Over the next few years, he took a few classes at Kalamazoo Valley Community College, worked for his father and then got a job in the kitchen at Joe’s Pizza and Sports Bar in downtown Plainwell.
But he was unsure how to spend his life or what career to choose.
“He didn’t know what he wanted to do. When you’re 18 or 19, it’s hard to make a decision,” said Lance, 44, a steel fabricator for E & B Machine Co. in Otsego.
Out of nowhere, Tom signed up for the Army and then told his parents.
“It was his decision. He was trying to find if it was the answer,” said Denise, 49.
About four weeks later, in April 2010, he left for basic training in Fort Benning, Ga. His parents watched Foxy Roxy, the 75-pound pit bull with floppy ears that their son had spontaneously bought a few months earlier.
“That was a pain for his old man,” Lance joked, although his wife said Roxy has since become their “grand-dog.”
Tom regularly wrote letters to home during his four months of basic training.
In one dated April 29, 2010, he wrote, “Hi Mom and Dad, finally got your letter today! Tried hard not to, but I cried.”
He asked his parents to kiss Roxy for him and wrote about the combat moves he learned.
He signed the letter, “love, Private Allers.”
After graduating from basic training in July 2010, Tom left for Hawaii. He was assigned to the 2nd Battalion, 27th Infantry Regiment, 3rd Brigade Combat Team, 25th Infantry Division, in Schofield Barracks in Honolulu. Then in April, he deployed to Afghanistan.
The night before he was killed, the Allers talked with their son on Skype for the first time and could see his face on the video screen of their new laptop. Denise could tell her son was nervous because he kept rubbing his head and looking down.
But he asked them questions and tried to act as if everything was normal. “He didn’t want us to worry,” Lance said.
Six hours into the mission, Tom was killed, his father said, according to information he received from the military.
The Allers said they wished their son had received more training and had more experience in the military before he was sent to combat.
As they have waited for their son’s body to be returned to Michigan, the Allers have surrounded themselves with family and said they are amazed by the outpouring of support from their Plainwell community. Signs honoring Tom are posted in front of several local businesses, and a memorial fund for the family was set up at First Community Federal Credit Union branches.

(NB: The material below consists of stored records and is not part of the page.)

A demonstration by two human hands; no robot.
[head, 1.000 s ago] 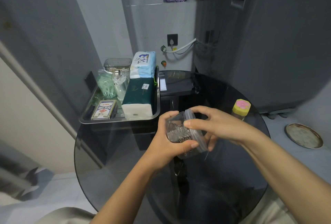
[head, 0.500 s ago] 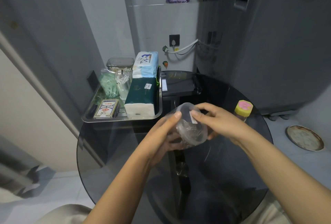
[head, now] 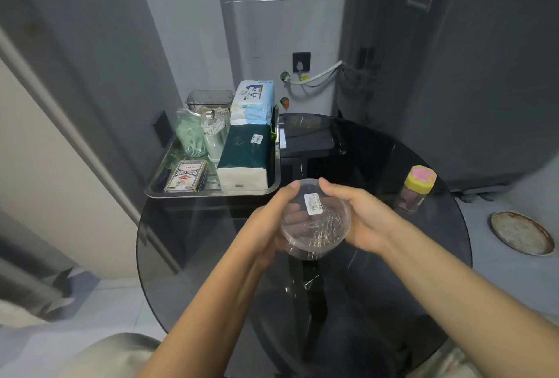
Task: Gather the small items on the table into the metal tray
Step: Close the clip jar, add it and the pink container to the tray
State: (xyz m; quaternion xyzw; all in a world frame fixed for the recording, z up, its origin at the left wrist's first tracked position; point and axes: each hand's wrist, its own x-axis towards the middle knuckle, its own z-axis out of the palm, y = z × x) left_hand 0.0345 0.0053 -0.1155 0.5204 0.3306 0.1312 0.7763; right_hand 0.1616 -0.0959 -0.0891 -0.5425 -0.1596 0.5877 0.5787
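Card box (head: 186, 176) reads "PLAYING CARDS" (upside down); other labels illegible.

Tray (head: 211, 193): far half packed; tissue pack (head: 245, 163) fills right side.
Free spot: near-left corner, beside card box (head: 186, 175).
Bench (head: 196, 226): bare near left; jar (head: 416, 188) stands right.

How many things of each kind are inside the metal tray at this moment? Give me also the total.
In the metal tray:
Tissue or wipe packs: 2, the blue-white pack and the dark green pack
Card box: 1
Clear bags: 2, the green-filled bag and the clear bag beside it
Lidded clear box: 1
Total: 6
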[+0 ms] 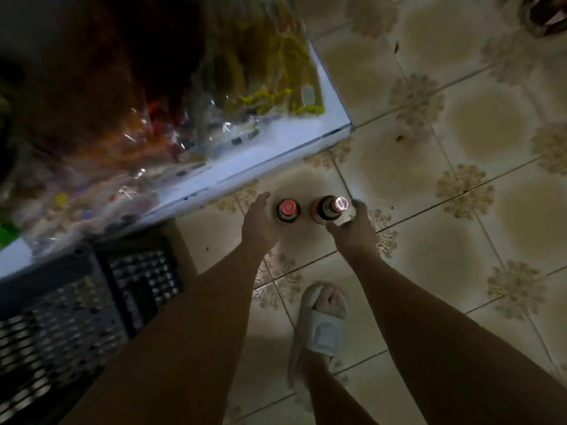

In the Allers’ kitchen, a newspaper clipping from when Tom graduated from basic training and a white board that marked down his deployment schedule are posted on the refrigerator door.
By the kitchen sink, there is another photo of Tom in his military uniform. Some days, it makes Denise cry when she washes the dishes; other days it doesn’t, she said.
But she can’t take the pictures down.
“They’re going to stay here,” she said. “He’s with us.”